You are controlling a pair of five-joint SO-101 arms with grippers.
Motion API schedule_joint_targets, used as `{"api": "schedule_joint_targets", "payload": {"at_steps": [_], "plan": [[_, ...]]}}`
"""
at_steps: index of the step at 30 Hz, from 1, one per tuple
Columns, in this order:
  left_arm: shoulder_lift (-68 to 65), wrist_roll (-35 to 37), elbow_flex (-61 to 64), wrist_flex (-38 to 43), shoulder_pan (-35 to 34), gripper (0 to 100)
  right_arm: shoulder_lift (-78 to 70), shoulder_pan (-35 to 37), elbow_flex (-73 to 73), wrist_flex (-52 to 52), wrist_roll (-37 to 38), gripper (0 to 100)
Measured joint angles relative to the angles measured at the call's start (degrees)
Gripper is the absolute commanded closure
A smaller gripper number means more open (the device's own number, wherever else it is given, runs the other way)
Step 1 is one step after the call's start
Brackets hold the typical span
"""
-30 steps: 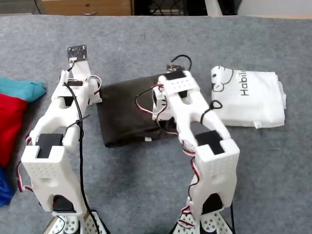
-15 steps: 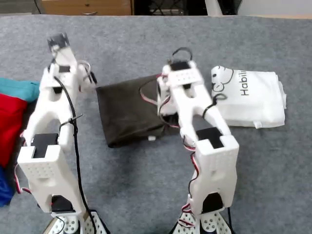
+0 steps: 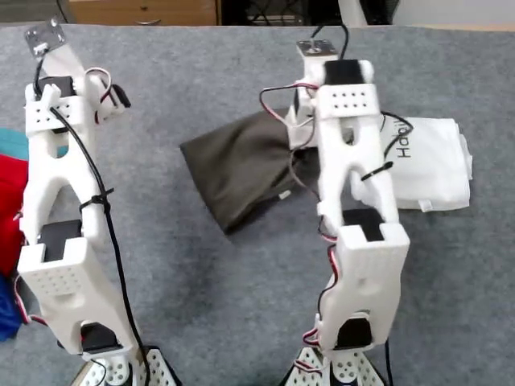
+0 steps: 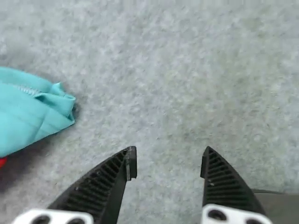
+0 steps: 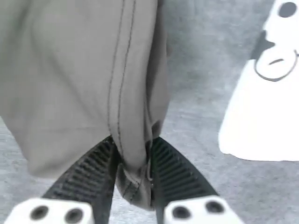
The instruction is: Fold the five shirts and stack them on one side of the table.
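Shirts lie over the grey bench [image 3: 161, 273] in the high view. A dark shirt [image 3: 237, 169] sits rumpled and skewed near the middle. A folded white shirt [image 3: 434, 165] with a black drawing lies flat toward the right side. At the left edge are a teal shirt [image 3: 8, 141] farthest back, a red shirt [image 3: 8, 201] nearer, and a bit of blue cloth [image 3: 6, 310] nearest. The left arm [image 3: 56, 185] is stretched long and almost straight from its base at the near edge toward the far left corner, well apart from the dark shirt. The right arm [image 3: 354, 161] extends away from its base too, with its wrist over the dark shirt's right edge and covering part of the white shirt's left side. In the left wrist view the left pincer [image 4: 168, 163] is spread wide, its ribbed black fingers [image 4: 112, 179] above bare grey covering. The teal shirt's corner lies off to one side, not touching the pincer, with a sliver of red beside it. In the right wrist view the right pincer [image 5: 133, 168] is pinching a seamed fold of the dark shirt. The cloth is bunched between the fingers and spreads out beyond them. A strip of grey bench separates that shirt from the white one.
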State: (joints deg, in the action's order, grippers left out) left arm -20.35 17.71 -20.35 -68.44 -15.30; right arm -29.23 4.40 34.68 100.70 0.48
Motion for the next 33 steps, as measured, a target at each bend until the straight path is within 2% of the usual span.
{"api": "schedule_joint_targets", "payload": {"at_steps": [5, 10, 13, 20, 30, 33], "plan": [[-1.05, 0.00, 0.00, -0.62, -0.09, 75, 3.34, -3.96, 0.44, 0.00, 4.48, 98.5], [-2.02, 0.00, 0.00, -0.62, -0.09, 76, 8.79, -9.93, 0.70, -0.09, 13.54, 98.5], [-2.81, 0.00, 0.00, -0.62, -0.09, 76, 10.64, -14.42, 3.43, -2.20, 20.04, 98.5], [-3.34, 0.00, -0.26, -2.55, -0.09, 76, 9.93, -27.69, 9.23, -8.35, 30.07, 98.4], [-3.34, 0.00, -0.35, -2.81, -0.09, 76, 1.32, -38.07, 9.67, -9.05, 36.92, 97.6], [-3.34, 0.00, -0.35, -2.99, -0.09, 75, 0.09, -39.82, 9.67, -8.70, 38.77, 89.5]]}}
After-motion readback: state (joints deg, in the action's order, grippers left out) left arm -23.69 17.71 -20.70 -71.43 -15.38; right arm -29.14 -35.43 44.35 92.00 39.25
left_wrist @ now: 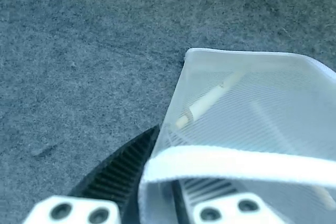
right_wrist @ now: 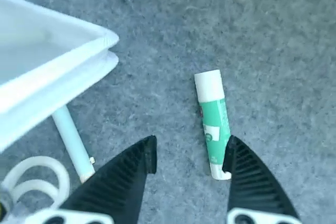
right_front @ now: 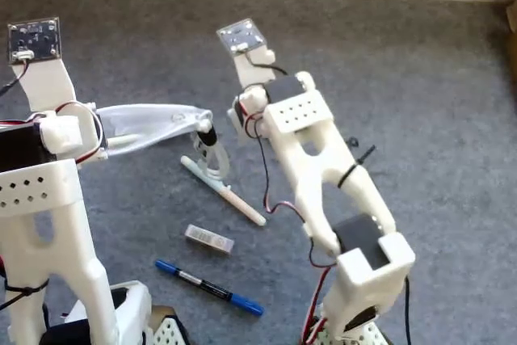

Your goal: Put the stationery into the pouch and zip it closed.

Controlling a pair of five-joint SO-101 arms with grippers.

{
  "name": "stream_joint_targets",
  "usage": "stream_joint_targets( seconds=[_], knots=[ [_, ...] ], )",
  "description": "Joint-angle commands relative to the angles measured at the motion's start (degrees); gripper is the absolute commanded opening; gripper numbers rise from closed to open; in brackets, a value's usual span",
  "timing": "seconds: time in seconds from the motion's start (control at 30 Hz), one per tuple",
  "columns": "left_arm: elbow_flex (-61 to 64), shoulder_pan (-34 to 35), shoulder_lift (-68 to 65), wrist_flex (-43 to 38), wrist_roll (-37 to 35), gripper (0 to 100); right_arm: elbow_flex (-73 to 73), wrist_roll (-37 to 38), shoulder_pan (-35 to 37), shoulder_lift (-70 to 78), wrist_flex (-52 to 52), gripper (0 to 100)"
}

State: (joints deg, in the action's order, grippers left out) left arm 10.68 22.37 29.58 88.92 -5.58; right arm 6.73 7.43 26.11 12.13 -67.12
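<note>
My left gripper (left_wrist: 168,187) is shut on the edge of the white mesh pouch (left_wrist: 247,108) and holds it off the grey table. In the high view the pouch (right_front: 153,123) stretches toward the right arm. My right gripper (right_wrist: 191,150) is open, low over a green and white glue stick (right_wrist: 214,124), which lies close beside one finger (right_wrist: 252,182). Beneath the pouch's end (right_wrist: 52,77) lies a white pen (right_front: 222,187). An eraser (right_front: 209,238) and a blue pen (right_front: 210,287) lie nearer the arms' bases.
A clear loop (right_front: 212,161) hangs at the pouch's free end, touching the white pen. The grey felt surface (right_front: 420,78) extends to the far right. The right arm's red and black cables (right_front: 271,191) trail over the table beside the pen.
</note>
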Motion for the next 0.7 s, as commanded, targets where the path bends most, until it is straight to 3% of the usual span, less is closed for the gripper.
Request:
stream_joint_targets(
  seconds=[0.0,0.23,0.67],
  knots=[
    [-1.9,1.3,0.3,-0.6,0.4,1,7.3,1.1,-1.5,2.0,-0.5,20.1],
    [-1.8,1.1,0.3,-0.6,0.4,1,13.9,6.2,-1.9,11.6,-0.5,20.1],
    [-1.8,1.0,0.3,-0.6,0.4,1,27.7,6.3,-5.3,27.6,-0.5,20.1]
  ],
)
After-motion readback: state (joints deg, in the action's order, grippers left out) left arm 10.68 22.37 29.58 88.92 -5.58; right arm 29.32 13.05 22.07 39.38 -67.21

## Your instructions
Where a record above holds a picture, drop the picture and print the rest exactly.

## Response box
You are controlling a pair of five-joint SO-101 arms with grippers.
Motion API schedule_joint_targets, used as `{"api": "schedule_joint_targets", "payload": {"at_steps": [_], "plan": [[_, ...]]}}`
"""
at_steps: index of the step at 30 Hz, from 1, one per tuple
Columns, in this order:
  left_arm: shoulder_lift (-68 to 65), wrist_roll (-35 to 37), elbow_flex (-61 to 64), wrist_flex (-38 to 43), shoulder_pan (-35 to 34), gripper (0 to 100)
  right_arm: shoulder_lift (-78 to 70), shoulder_pan (-35 to 37), elbow_flex (-73 to 73), wrist_flex (-52 to 52), wrist_roll (-37 to 38), gripper (0 to 100)
Measured joint angles relative to the angles measured at the call's start (degrees)
Gripper is the absolute commanded closure
A smaller gripper number means more open (the device's own number, wherever else it is given, runs the other way)
Step 1 is one step after the call's start
Brackets hold the typical span
"""
-30 steps: 
-15 steps: 
+0 steps: 
+0 steps: 
+0 steps: 
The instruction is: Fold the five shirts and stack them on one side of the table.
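Shirts lie over the grey bench [image 3: 161, 273] in the high view. A dark shirt [image 3: 237, 169] sits rumpled and skewed near the middle. A folded white shirt [image 3: 434, 165] with a black drawing lies flat toward the right side. At the left edge are a teal shirt [image 3: 8, 141] farthest back, a red shirt [image 3: 8, 201] nearer, and a bit of blue cloth [image 3: 6, 310] nearest. The left arm [image 3: 56, 185] is stretched long and almost straight from its base at the near edge toward the far left corner, well apart from the dark shirt. The right arm [image 3: 354, 161] extends away from its base too, with its wrist over the dark shirt's right edge and covering part of the white shirt's left side. In the left wrist view the left pincer [image 4: 168, 163] is spread wide, its ribbed black fingers [image 4: 112, 179] above bare grey covering. The teal shirt's corner lies off to one side, not touching the pincer, with a sliver of red beside it. In the right wrist view the right pincer [image 5: 133, 168] is pinching a seamed fold of the dark shirt. The cloth is bunched between the fingers and spreads out beyond them. A strip of grey bench separates that shirt from the white one.
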State: (joints deg, in the action's order, grippers left out) left arm -20.35 17.71 -20.35 -68.44 -15.30; right arm -29.23 4.40 34.68 100.70 0.48
Motion for the next 33 steps, as measured, a target at each bend until the straight path is within 2% of the usual span.
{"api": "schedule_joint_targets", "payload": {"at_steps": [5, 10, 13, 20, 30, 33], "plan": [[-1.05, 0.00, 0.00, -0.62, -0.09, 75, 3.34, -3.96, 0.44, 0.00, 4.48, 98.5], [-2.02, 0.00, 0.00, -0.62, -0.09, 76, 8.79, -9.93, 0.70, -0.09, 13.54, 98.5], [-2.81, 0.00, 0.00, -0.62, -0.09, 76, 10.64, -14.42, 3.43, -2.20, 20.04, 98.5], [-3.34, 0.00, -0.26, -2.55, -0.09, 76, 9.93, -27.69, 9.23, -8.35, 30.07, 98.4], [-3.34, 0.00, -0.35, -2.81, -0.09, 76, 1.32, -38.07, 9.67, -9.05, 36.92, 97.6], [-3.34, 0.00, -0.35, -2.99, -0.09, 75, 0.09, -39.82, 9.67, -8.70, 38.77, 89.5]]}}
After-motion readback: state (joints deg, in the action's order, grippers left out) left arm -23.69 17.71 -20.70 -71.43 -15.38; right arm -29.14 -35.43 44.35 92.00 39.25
left_wrist @ now: 
right_wrist @ now: 
right_front @ now: 

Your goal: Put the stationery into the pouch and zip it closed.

Controlling a pair of five-joint SO-101 arms with grippers.

{
  "name": "stream_joint_targets",
  "usage": "stream_joint_targets( seconds=[_], knots=[ [_, ...] ], )",
  "description": "Joint-angle commands relative to the angles measured at the motion's start (degrees); gripper is the absolute commanded opening; gripper numbers rise from closed to open; in brackets, a value's usual span",
  "timing": "seconds: time in seconds from the motion's start (control at 30 Hz), one per tuple",
  "columns": "left_arm: elbow_flex (-61 to 64), shoulder_pan (-34 to 35), shoulder_lift (-68 to 65), wrist_flex (-43 to 38), wrist_roll (-37 to 35), gripper (0 to 100); right_arm: elbow_flex (-73 to 73), wrist_roll (-37 to 38), shoulder_pan (-35 to 37), shoulder_lift (-70 to 78), wrist_flex (-52 to 52), gripper (0 to 100)"
}

State: (joints deg, in the action's order, grippers left out) left arm 10.68 22.37 29.58 88.92 -5.58; right arm 6.73 7.43 26.11 12.13 -67.12
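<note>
My left gripper (left_wrist: 168,187) is shut on the edge of the white mesh pouch (left_wrist: 247,108) and holds it off the grey table. In the high view the pouch (right_front: 153,123) stretches toward the right arm. My right gripper (right_wrist: 191,150) is open, low over a green and white glue stick (right_wrist: 214,124), which lies close beside one finger (right_wrist: 252,182). Beneath the pouch's end (right_wrist: 52,77) lies a white pen (right_front: 222,187). An eraser (right_front: 209,238) and a blue pen (right_front: 210,287) lie nearer the arms' bases.
A clear loop (right_front: 212,161) hangs at the pouch's free end, touching the white pen. The grey felt surface (right_front: 420,78) extends to the far right. The right arm's red and black cables (right_front: 271,191) trail over the table beside the pen.
</note>
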Motion for the next 0.7 s, as commanded, targets where the path bends most, until it is straight to 3% of the usual span, less is closed for the gripper.
Request:
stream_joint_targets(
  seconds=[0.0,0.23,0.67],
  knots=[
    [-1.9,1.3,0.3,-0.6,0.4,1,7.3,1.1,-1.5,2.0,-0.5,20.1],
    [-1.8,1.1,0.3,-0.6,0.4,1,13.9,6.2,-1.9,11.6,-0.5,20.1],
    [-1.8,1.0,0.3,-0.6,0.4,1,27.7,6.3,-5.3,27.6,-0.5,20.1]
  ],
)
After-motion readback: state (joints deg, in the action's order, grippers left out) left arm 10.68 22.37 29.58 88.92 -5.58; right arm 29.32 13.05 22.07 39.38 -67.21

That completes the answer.